En outre, le Comité exécutif de l’Alliance a fait de la
défense des services publics-mondialisation l’une de ses trois priorités d’action
politique pour 2001. En plus des activités susmentionnées, l’AFPC a, sous ce
thème, soutenu les actions de nos partenaires sociaux, y compris le Front
commun sur l‘OMC et Common Frontiers. Nous avons également entrepris des
projets de recherche sur la portée et l’influence du pouvoir des entreprises
en matière de soins de santé et autres services publics et participé à la
Marche des femmes de 2000 qui a attiré l’attention sur les répercussions de
la mondialisation. Nous collaborons également à l’élaboration d’un projet
international de mobilisation et d’éducation publique sur l’impact de la
mondialisation des entreprises et sur la façon de riposter.
Nos objectifs
À titre de syndicat impliqué dans la lutte contre la
mondialisation des entreprises, nos objectifs sont les suivants :
-
protéger les services publics;
-
mobiliser nos membres pour contester les accords commerciaux qui
affaiblissent les services publics et la souveraineté du Canada;
-
obliger les sociétés et les gouvernements à rendre compte de la façon
dont ils traitent les travailleurs et travailleuses au Canada et partout au
monde.
En conjonction avec les mouvements ouvriers canadiens et
internationaux, nous demandons aux ministres du Commerce et aux gouvernements de
veiller à ce que tout accord commercial respecte les principes suivants :
-
protéger les droits fondamentaux des travailleurs et travailleuses contre
l’exploitation commerciale mondiale;
-
réformer le système commercial mondial pour qu’il bénéficie aux
pauvres des pays en développement;
-
offrir des services de santé et d’éducation publique universels de
qualité non assujettis aux règles de l'OMC;
-
fournir des médicaments abordables pour combattre les maladies comme le
VIH-SIDA;
-
ouvrir le système de l’OMC à la consultation avec les syndicats et les
autres représentants démocratiques de la société civile.
Questions de discussion
L’AFPC a entrepris un processus destiné à orienter son
prochain congrès sur les questions politiques qui constituent une priorité
pour le syndicat et ses membres.

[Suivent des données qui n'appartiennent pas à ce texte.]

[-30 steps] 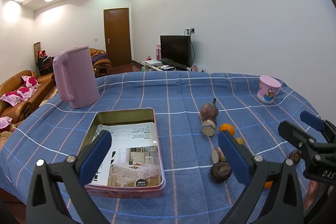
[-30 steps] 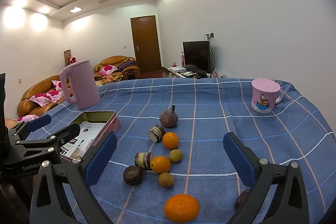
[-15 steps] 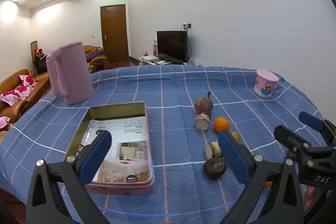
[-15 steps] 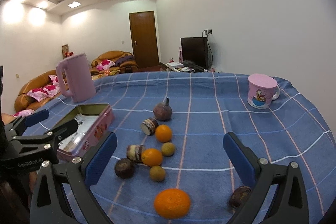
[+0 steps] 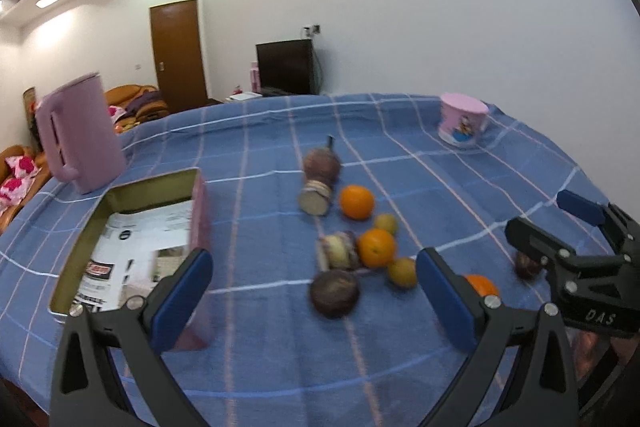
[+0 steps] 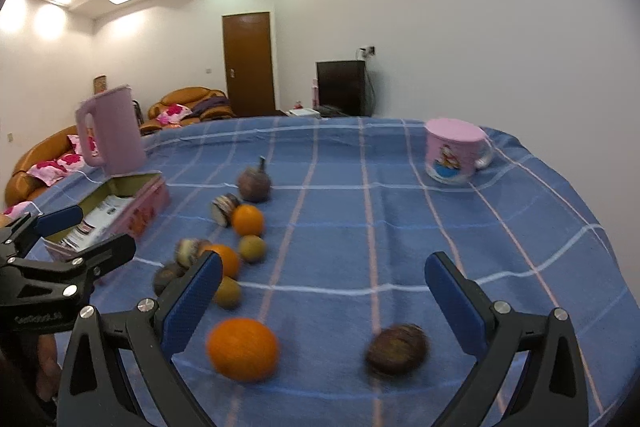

Le Conseil national d’administration a
défini la mondialisation comme une des questions devant figurer à l’ordre du
jour.
Lorsque vous pensez à la mondialisation, quels aspects vous
préoccupent le plus?
Que signifie pour vous la mondialisation à titre de
travailleur ou de travailleuse? À titre de membre d’une communauté? À titre
de membre d’un syndicat? À titre de Canadien ou Canadienne?
Quelles sont quelques-unes de nos lacunes dans nos
connaissances au sujet de l’impact de la mondialisation sur les membres de
notre syndicat? De quels outils d’éducation avons-nous besoin?
Avez-vous participé de quelque façon au débat sur la
mondialisation? Avec qui, quel organisme? Qu’avez-vous appris? Quelles mesures
avez-vous prises?
Quelles mesures devrons-nous prendre, individuellement et
collectivement, à l’échelle locale, régionale, nationale et internationale?
Pourquoi la mondialisation devrait-elle faire partie du
programme de l’AFPC et être abordée par les délégué-e-s au Congrès
triennal 2003? Sur quels aspects de la mondialisation devrions-nous nous
concentrer? Quelle forme pourrait prendre le plan d’action de l’AFPC sur la
mondialisation? Quelles stratégies devrions-nous adopter?